Sealed subwoofer for ESL-63


I am looking for owners who have successfully integrated their QUAD ESL 63s with a subwoofer.

I recently bought a used pair of QUAD ESL63 and had them rebuilt, panels and electronics, this is my third pair. I have had several monkey boxes in between - Aerial 10T, B&W, KEF, IMF, Tannoys, Proac, Goldmund, Falcon Acoustics kits, etc - but the 63s are very hard to live without when you know what they can do.

My problem is that I am particularly fond of large-scale symphonic works such as Wagner’s The Ring , Beethoven, Mahler, Strauss, etc. but the 63s are very special and very frustrating used full range, they have limited bass and dynamics.

I am retired now and have a fixed income so I cannot keep doing what I did for fifty years, buy, experiment, trade and sell.

I would like to keep the cost of the sub to $1K max for a good condition, one owner unit.

Best regards,

f456gt

Dipoles have smoother in-room bass than monopoles. In general, it takes two monopole sources (intelligently positioned) to approximate the in-room bass smoothness of one dipole source. And it would take four monopole sources to approximate the in-room bass smoothness of two dipole sources.

You may have noticed that people who try a single sub with their Quads or Maggies go back to no sub about half the time. You may have also noticed that people who try two subs almost always keep them. This trend continues as the number of subs increases. This is because the in-room smoothness improves as the number of subs increases.

And smooth bass = fast bass. I can explain this statement if you would like.

Imo a single equalized sub can work quite well for a single-person sweet spot. The larger the listening area, the less the ability of a single equalized sub to maintain smoothness throughout that area. Multiple subs intelligently positioned do a better job of being consistently smooth throughout the room. I can explain why if you’d like.

So if your sweet spot is small, a single equalized sub may be a good choice. If you want a large sweet spot, consider either two or preferably three or four small subs, and consider assembling kits to expand the buying power of your limited budget.

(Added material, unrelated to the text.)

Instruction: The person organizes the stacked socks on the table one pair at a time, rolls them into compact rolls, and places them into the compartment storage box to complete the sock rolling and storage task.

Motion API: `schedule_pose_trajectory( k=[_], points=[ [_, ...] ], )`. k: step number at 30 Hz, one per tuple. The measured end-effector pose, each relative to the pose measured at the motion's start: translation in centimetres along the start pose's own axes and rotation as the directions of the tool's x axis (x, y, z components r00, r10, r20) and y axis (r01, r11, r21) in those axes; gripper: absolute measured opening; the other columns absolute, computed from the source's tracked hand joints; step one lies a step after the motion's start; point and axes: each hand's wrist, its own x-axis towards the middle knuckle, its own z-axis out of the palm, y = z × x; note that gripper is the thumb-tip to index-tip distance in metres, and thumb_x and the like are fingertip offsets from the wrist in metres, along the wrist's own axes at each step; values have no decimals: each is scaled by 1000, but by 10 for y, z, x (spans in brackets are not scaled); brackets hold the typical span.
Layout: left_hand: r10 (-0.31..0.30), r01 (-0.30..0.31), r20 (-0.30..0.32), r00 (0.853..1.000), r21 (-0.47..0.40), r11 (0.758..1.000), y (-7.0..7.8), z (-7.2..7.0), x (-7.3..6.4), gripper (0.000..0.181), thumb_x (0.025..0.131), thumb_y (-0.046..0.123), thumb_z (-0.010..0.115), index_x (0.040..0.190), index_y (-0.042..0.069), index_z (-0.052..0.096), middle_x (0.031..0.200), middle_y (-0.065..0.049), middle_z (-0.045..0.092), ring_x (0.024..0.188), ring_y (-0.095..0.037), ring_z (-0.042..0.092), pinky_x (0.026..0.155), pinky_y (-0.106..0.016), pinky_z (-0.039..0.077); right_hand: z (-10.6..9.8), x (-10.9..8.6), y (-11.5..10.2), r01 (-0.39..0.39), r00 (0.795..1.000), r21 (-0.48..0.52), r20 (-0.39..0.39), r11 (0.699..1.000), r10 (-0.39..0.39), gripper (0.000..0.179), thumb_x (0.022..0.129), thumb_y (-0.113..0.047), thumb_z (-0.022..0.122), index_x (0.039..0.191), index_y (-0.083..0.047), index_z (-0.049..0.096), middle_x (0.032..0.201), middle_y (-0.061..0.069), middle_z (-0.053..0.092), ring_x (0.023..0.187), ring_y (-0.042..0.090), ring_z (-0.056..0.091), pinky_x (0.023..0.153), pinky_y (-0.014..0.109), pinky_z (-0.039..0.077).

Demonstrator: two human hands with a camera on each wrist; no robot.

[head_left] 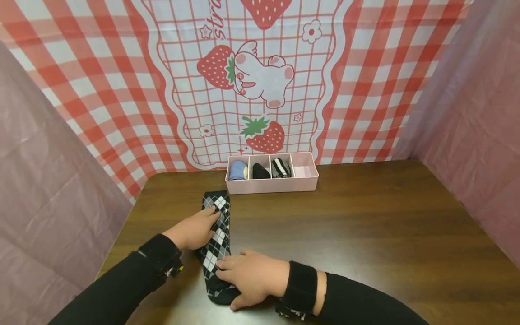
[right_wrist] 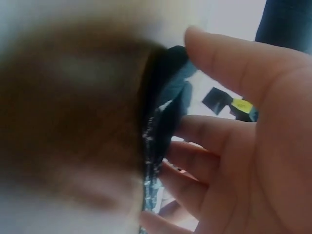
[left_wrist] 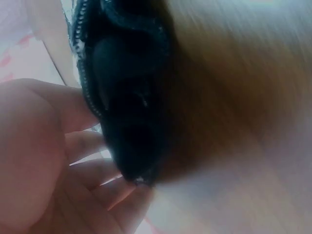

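Note:
A black, grey and white argyle sock (head_left: 219, 237) lies lengthwise on the left part of the table, its black toe end toward me. My left hand (head_left: 197, 229) rests on its upper part with fingers extended. Lower down, my right hand (head_left: 256, 275) touches the sock near the heel and toe, fingers spread. In the left wrist view the dark sock edge (left_wrist: 131, 97) lies along the fingertips. The right wrist view shows the sock (right_wrist: 165, 107) beside the straight fingers of that hand. Neither hand curls round it.
A pink organizer box (head_left: 272, 186) stands at the table's back edge. From left, its compartments hold a blue rolled sock (head_left: 237, 170), a black one (head_left: 260, 171) and a black-and-white striped one (head_left: 280, 168). The rightmost compartment shows bare pink walls. A checked strawberry cloth (head_left: 365, 90) hangs behind.

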Motion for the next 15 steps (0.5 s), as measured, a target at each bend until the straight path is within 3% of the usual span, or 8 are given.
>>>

Best of luck with your quest!

Duke


Subwoofers are not dipoles. At these low frequencies they behave as an omnidirectional source. 

On your budget it will be tough to find anything good enough to match the crystal clear quality of the quad - you also really need a high end sub for bass heavy music like Wagner and as Duke suggests a couple of subs would be much better than one.

Two JL Fathoms would do well but that is beyond your budget. 

DIY might be your only option.
Look for a JL E110 used and use the internal line level crossover between your amp and preamp.  You'll be amazed.

There actually are dipole subwoofers---the OB/Dipole Gradient offered in the 1980’s for the QUAD 63, and the OB/Dipole now offered by Rythmik/GR Research. It consists of a pair of 12" OB-specific woofers mounted on an H- or W-frame---an open baffle, dipole sub with the Rythmik Servo-Feedback system, the only such sub in the world.

Ya’ll know Duke is a subwoofer expert, and his statement that dipole subs have smoother in-room bass than monopoles is, contrary to shadorne’s claim that "at these low frequencies they behave as an omnidirectional source"---an incorrect and mistaken notion, absolutely and incontrovertibly true.

A dipole sub has a null to either side (just like dipole speakers), propagating bass and bass-loading the room in one less dimension than an omni---not the width of the room. Consequently, fewer room modes are excited---less bass boom. That is an advantage inherent in dipole subs, and dipole speakers as well.

An OB-type dipole sub has one additional benefit---no sealed or ported enclosure to itself be a source of resonance or boom. As I described above, an OB sub has it's woofers are mounted on an open baffle, not in an enclosure. Lean, clean, and pristine!

Let me offer some clarification to my earlier post.

My statement that a dipole has smoother in-room bass is based on a paper written by James M. Kates and published in the Journal of the Audio Engineering Society in 2002.

It takes the ear a long time to hear low frequencies, relatively speaking. We cannot detect the presence of bass energy from less than one wavelength, and we must hear several cycles (several wavelengths) before we can detect pitch. If you stop and think about how long these wavelengths are, you’ll see that by the time we can hear low frequencies, they have already bounced around our little rooms quite a bit. So the room’s effects are all over the sub’s output by the time we hear it. In other words, perceptually we cannot separate the subwoofer(s) from the room - they form a system, for all practical purposes.

The idea with a distributed multisub system is, each sub inevitably generates a nasty room-interaction peak-and-dip pattern. But because the subs are intelligently scattered, these peak-and-dip patterns are all significantly different. The sum of these multiple dissimilar peak-and-dip patterns is pretty darn smooth, assuming we started out with four subs. This smoothness holds up pretty much throughout the room because at any location within the room, we have the summing of four dissimilar peak-and-dip patterns. And since smooth bass is fast bass (both literally and perceptually), the net result blends very well with dipoles.